-- Falcons owner Arthur Blank expressed interest last fall in bringing the 2028 Super Bowl to Atlanta, and since then preliminary work has begun on that possibility. The NFL hasn’t set Super Bowl sites beyond 2025 and hasn’t set a timetable publicly for doing so. The league has streamlined its bid process so that only one finalist is presented to the league’s owners for a vote, rather than multiple finalists as in the past.
-- The NCAA is considering Final Four sites for 2027 through 2031, and Atlanta is focusing on 2029 and 2031 because of scheduling conflicts in the other years. NCAA officials are expected to make site visits later this summer, and a decision tentatively is expected in November. Atlanta “will be given every consideration” after losing the 2020 Final Four to the COVID-19 pandemic, the NCAA’s top basketball executive has said.
The combination of some or all of those events with the World Cup would create one of Atlanta’s best stretches of marquee sports events.
Mercedes-Benz Stadium had a similar run lined up with the College Football Playoff Championship game in January 2018, the Super Bowl in February 2019 and the Final Four in April 2020. But the latter was canceled in the early days of the pandemic. At that point, the Final Four already had been committed to other cities for 2021 through 2026, creating a long wait for Atlanta to try to get back in the rotation.

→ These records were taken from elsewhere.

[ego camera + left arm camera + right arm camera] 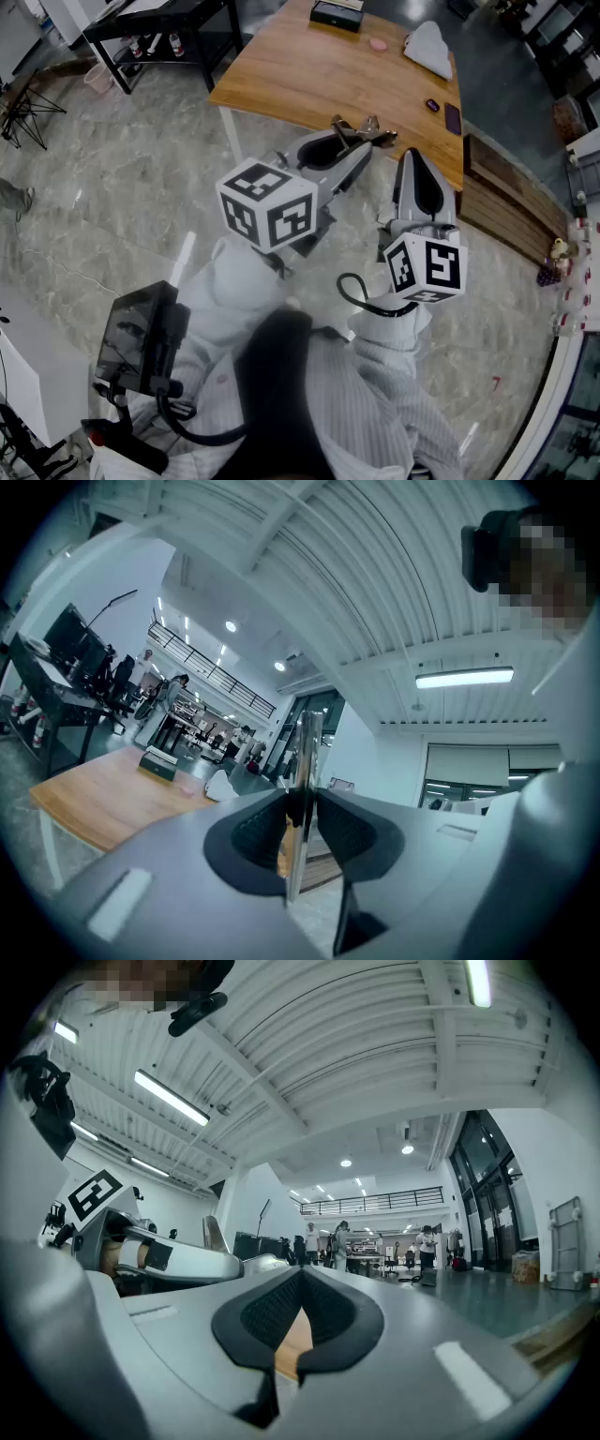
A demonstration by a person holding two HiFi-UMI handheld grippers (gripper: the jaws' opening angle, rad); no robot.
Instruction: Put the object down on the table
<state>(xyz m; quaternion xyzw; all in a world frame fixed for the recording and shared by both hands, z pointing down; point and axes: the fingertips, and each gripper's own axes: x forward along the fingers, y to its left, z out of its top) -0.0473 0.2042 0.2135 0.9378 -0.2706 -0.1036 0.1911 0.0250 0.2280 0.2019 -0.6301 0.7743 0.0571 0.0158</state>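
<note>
You hold a thin, shiny metal object (362, 129) in your left claw (364, 141), up in the air by the near edge of the wooden worktop (309, 70) and not resting on it. In the left gripper view the piece stands upright as a flat, bright strip, with the dark ribbed pads (258, 832) pressed narrowly against both of its sides. Its full shape cannot be made out.

The worktop is warm, smooth-grained wood on pale legs. A black box (337, 13), a small pink disc (378, 43), a crumpled white cloth (429, 47) and a dark phone (453, 118) lie well apart along its far and right sides, with bare wood between them and the near edge. Below you, the floor (131, 197) is grey, veined and glossy. A black desk (164, 21) stands to the upper left.

Your right claw (410, 155) is just beside the left one, its tips pointing toward the worktop edge. Its jaws are closed, tip to tip, with nothing between them. Each claw carries a white cube (267, 204) printed with black square markers.
</note>
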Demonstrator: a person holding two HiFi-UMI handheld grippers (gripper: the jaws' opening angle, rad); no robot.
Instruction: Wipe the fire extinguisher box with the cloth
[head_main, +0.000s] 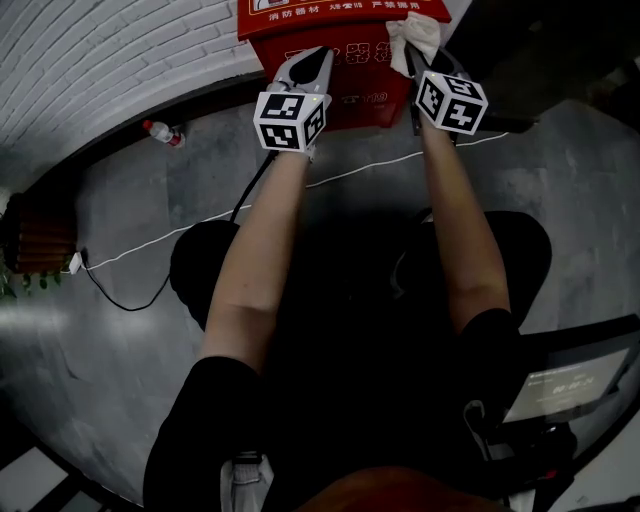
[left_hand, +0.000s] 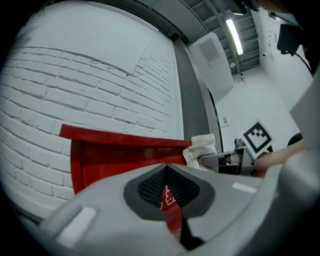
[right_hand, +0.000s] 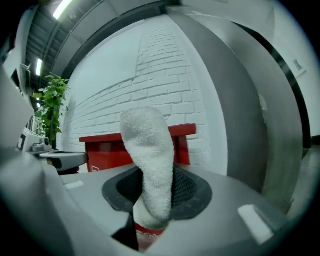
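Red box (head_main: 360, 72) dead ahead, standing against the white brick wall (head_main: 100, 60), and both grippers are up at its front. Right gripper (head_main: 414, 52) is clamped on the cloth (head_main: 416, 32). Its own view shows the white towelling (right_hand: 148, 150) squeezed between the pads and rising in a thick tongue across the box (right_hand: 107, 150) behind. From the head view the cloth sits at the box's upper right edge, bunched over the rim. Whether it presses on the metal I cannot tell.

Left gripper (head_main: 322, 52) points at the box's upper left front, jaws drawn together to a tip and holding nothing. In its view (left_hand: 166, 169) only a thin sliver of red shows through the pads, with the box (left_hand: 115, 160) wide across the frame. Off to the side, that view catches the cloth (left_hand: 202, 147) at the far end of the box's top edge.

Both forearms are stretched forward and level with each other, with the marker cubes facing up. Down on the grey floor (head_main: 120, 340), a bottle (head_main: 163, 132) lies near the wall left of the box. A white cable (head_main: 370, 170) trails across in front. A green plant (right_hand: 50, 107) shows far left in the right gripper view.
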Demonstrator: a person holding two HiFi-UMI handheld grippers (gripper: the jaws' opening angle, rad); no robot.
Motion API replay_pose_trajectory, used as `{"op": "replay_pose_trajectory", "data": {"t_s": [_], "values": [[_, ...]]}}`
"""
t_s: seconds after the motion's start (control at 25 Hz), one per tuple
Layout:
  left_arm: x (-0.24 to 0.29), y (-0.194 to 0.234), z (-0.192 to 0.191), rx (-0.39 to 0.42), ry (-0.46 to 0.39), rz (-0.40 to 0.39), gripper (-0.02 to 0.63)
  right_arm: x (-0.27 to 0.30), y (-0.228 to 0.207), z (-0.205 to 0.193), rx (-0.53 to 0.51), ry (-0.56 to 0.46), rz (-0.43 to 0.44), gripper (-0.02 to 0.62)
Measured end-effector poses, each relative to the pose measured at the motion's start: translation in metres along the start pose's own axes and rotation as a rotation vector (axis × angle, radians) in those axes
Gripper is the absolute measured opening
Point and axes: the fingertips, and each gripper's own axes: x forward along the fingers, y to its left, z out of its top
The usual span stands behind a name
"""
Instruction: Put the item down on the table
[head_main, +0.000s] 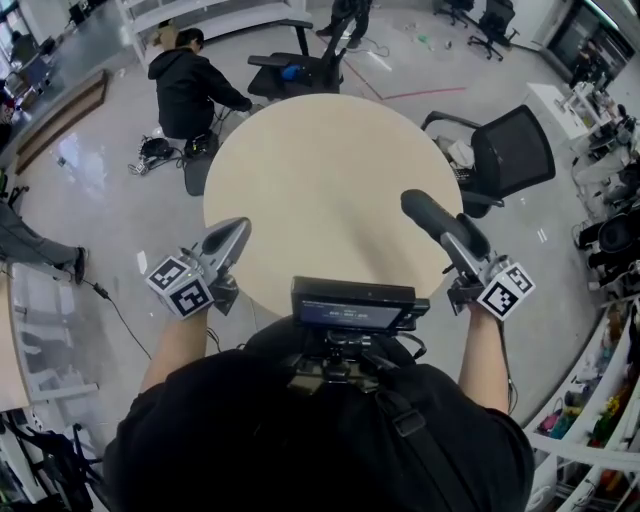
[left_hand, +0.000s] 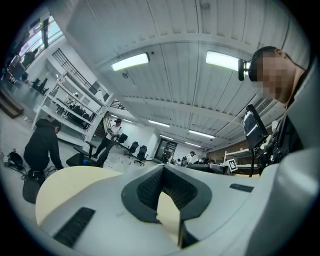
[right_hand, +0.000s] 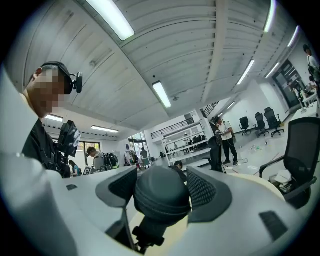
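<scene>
A round beige table (head_main: 320, 170) lies in front of me with nothing on it. My right gripper (head_main: 458, 250) hovers over its right edge, shut on a dark, elongated rounded case (head_main: 440, 220) that sticks out forward past the jaws. In the right gripper view the case (right_hand: 161, 192) fills the gap between the ribbed pads (right_hand: 201, 189), and a seam runs around it. My left gripper (head_main: 238, 228) is held over the table's left edge. Its jaws meet at the tip with nothing in them, as the left gripper view (left_hand: 163, 170) confirms.
A black office chair (head_main: 510, 150) stands close to the table's right side, and another chair (head_main: 300, 65) stands beyond its far edge. A person in black (head_main: 190, 85) crouches on the floor at the far left. Shelving (head_main: 600, 400) lines the right.
</scene>
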Motion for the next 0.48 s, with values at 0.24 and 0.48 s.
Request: {"op": "replay_pose_trajectory", "data": {"t_s": [0.24,0.48], "values": [[0.035,0.0,-0.006,-0.002,0.018,0.038,0.0,0.005,-0.045,0.004,0.038,0.006,0.024,0.316],[0.113,0.007,-0.007,-0.001,0.014,0.13,0.0,0.046,-0.15,0.011,0.082,0.011,0.131,0.316]]}}
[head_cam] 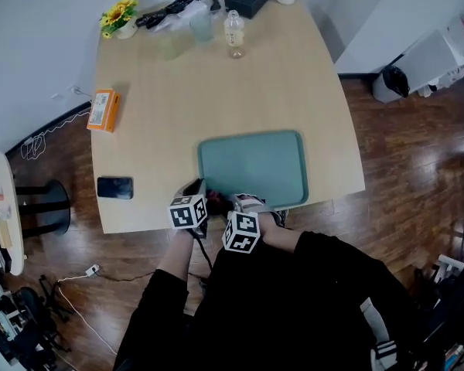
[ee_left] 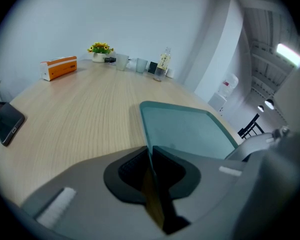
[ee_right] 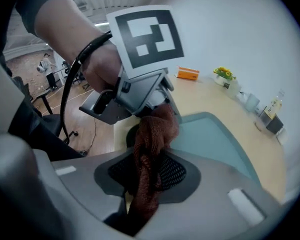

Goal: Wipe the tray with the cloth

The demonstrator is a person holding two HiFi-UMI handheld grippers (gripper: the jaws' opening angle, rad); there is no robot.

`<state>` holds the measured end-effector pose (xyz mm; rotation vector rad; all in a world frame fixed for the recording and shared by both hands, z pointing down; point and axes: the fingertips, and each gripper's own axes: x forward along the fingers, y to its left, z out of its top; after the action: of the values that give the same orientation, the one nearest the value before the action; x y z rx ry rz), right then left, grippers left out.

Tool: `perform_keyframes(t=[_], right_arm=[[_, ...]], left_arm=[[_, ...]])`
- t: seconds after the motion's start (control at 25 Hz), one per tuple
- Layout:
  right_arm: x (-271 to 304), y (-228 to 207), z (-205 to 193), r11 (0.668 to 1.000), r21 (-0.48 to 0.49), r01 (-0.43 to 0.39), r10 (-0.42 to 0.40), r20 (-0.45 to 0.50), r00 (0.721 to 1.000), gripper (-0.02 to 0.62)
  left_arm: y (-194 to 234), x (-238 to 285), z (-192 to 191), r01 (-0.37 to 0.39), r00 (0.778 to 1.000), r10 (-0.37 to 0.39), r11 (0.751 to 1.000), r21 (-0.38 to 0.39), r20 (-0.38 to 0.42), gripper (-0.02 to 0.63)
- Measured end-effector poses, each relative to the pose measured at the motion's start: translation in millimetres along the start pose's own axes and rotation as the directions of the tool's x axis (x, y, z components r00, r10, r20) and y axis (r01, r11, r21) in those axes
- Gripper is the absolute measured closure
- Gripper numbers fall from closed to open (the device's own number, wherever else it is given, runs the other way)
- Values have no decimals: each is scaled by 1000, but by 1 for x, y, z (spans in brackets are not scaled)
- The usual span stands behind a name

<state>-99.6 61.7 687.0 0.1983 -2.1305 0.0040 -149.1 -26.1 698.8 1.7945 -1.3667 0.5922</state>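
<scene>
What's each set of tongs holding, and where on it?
Right tongs: cloth, by its bunched middle. Left tongs: tray, by its near-left corner rim.

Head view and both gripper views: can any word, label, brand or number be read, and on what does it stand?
No text can be read in any view.
Orange box: print too small to read.
Bottle: label too blurred to read.
Left marker cube, right marker cube: black-and-white square patterns only, no lettering.
</scene>
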Motion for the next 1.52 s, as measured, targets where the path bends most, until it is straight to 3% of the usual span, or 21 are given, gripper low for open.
perform_keyframes(t=[0.12, 0.28, 0.48, 0.6, 0.84, 1.04, 1.2, 1.52], right_arm=[[-1, -1, -9, 1000, 15, -8, 8, -7, 1000, 492], [-33, -23, -66, 984, 175, 45, -39, -35, 999, 492], [-95, -63, -169, 906, 362, 219, -182, -134, 974, 492], [-116, -78, -203, 863, 420, 280, -229, -169, 959, 492], [-109, -121, -198, 850, 427, 308, -263, -164, 951, 492], [-94, -205, -180, 873, 330, 358, -310, -190, 932, 492], [-86, -245, -169, 899, 268, 345, -295, -212, 932, 492], [-80, -220, -159, 910, 295, 291, -251, -166, 954, 492]], left_arm=[[-1, -1, -2, 6, 1000, -6, 1000, -9, -4, 592], [-4, -1, -1, 4, 1000, -4, 1000, 0, -2, 592], [0, 0, 0, 3, 1000, -3, 1000, 2, -2, 592], [0, 0, -1, 0, 1000, 0, 1000, 8, -1, 592], [-3, -1, -1, 4, 1000, -4, 1000, 3, -4, 592], [-7, -2, 1, 1, 1000, -1, 1000, 7, -1, 592], [-9, -2, 2, 0, 1000, 0, 1000, 6, 0, 591], [-3, 1, 0, -7, 1000, 7, 1000, 15, 3, 589]])
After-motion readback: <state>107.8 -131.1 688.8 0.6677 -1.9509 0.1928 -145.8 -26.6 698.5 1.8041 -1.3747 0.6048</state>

“We’ve always said that we wanted to make another run at the major sporting events as we got into the back half of the decade,” Atlanta Convention & Visitors Bureau President and CEO William Pate said last week. “We do want everything. We want to try and get as many of these events (as possible), and I think we’ve got a fantastic reputation for being able to execute them very well.
“These governing bodies, they want to come to Atlanta. Dan (Corso) and the Sports Council have done an excellent job positioning the city for these big events, and we’re looking forward to having the opportunity to bring some back.”
Corso, president of the Sports Council, said before the World Cup announcement: “It could be quite the mid-to-end of the decade, for sure.”
Atlanta has hosted the Super Bowl three times (1994 and 2000 at the Georgia Dome and 2019 at Mercedes-Benz Stadium) and the men’s Final Four on four occasions (1977 at The Omni and 2002, 2007 and 2013 at the Georgia Dome).
Aside from the events still being pursued, Atlanta’s Chick-fil-A Peach Bowl already is booked to host a College Football Playoff semifinal game for the third and fourth times in the 2022 and 2025 seasons.
While Atlanta was announced last week among 16 North American cities that will host 2026 World Cup matches, including 11 cities in the United States, it may be another year before it’s decided how many games and what level of games each city will get. The Atlanta bid group hopes to land one of the two semifinals, as well as the event’s international broadcast center.
Five members of the Atlanta group – two from the Sports Council, two from the stadium and one from the ACVB – joined representatives of the other host cities at meetings with FIFA, soccer’s global governing body, in New York early this week to discuss next steps in planning for the 2026 event.